** TO DO **
Report every line of the data that includes "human".

◇ ◇ ◇ ◇ ◇

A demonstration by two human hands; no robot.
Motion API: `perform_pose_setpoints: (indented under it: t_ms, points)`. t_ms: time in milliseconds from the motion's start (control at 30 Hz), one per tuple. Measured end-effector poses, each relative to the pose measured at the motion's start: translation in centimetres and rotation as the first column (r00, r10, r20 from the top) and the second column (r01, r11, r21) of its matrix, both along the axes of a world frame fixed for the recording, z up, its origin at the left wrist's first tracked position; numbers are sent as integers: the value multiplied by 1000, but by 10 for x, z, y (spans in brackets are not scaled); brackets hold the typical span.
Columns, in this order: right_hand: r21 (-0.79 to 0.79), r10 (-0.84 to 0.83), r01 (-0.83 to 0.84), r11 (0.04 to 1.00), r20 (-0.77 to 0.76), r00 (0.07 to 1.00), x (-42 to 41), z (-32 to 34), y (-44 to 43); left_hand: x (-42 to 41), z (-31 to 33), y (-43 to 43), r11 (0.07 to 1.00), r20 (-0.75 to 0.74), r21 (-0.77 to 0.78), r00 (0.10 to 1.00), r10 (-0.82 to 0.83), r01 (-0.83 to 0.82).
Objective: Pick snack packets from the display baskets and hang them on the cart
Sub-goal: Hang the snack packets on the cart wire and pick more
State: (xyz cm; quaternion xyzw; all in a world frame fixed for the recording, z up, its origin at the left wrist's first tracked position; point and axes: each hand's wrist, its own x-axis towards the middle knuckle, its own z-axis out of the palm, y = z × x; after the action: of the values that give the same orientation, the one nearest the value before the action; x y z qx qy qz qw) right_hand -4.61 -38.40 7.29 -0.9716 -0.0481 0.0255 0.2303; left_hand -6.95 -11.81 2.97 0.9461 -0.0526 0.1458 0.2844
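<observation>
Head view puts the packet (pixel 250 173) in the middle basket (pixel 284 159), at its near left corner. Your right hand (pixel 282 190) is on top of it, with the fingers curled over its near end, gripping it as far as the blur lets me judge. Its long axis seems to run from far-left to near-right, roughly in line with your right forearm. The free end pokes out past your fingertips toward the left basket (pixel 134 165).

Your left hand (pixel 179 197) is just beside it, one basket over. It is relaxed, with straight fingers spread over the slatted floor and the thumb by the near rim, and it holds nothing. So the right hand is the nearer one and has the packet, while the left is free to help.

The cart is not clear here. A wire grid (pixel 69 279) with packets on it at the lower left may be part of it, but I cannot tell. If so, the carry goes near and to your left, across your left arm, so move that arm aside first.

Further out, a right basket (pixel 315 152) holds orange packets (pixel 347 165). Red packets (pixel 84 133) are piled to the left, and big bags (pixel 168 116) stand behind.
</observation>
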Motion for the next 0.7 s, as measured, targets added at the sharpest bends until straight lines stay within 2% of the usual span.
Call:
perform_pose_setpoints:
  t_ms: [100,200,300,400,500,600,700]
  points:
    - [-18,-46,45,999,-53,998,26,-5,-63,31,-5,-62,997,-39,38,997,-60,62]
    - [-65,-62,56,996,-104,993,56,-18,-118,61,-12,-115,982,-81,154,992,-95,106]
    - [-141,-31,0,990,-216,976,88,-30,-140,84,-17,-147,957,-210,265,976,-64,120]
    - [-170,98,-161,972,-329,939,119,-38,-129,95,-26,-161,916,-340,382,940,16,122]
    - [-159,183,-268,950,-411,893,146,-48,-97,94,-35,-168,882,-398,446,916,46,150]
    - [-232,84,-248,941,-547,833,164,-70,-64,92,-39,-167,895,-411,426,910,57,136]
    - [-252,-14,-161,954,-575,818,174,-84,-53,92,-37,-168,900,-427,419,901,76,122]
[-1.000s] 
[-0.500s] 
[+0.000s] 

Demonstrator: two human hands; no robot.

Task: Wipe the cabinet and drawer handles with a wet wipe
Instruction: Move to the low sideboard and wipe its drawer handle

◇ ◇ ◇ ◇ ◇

** TASK ANSWER **
A demonstration by two human hands; no robot.
Demonstrator: two human hands; no robot.

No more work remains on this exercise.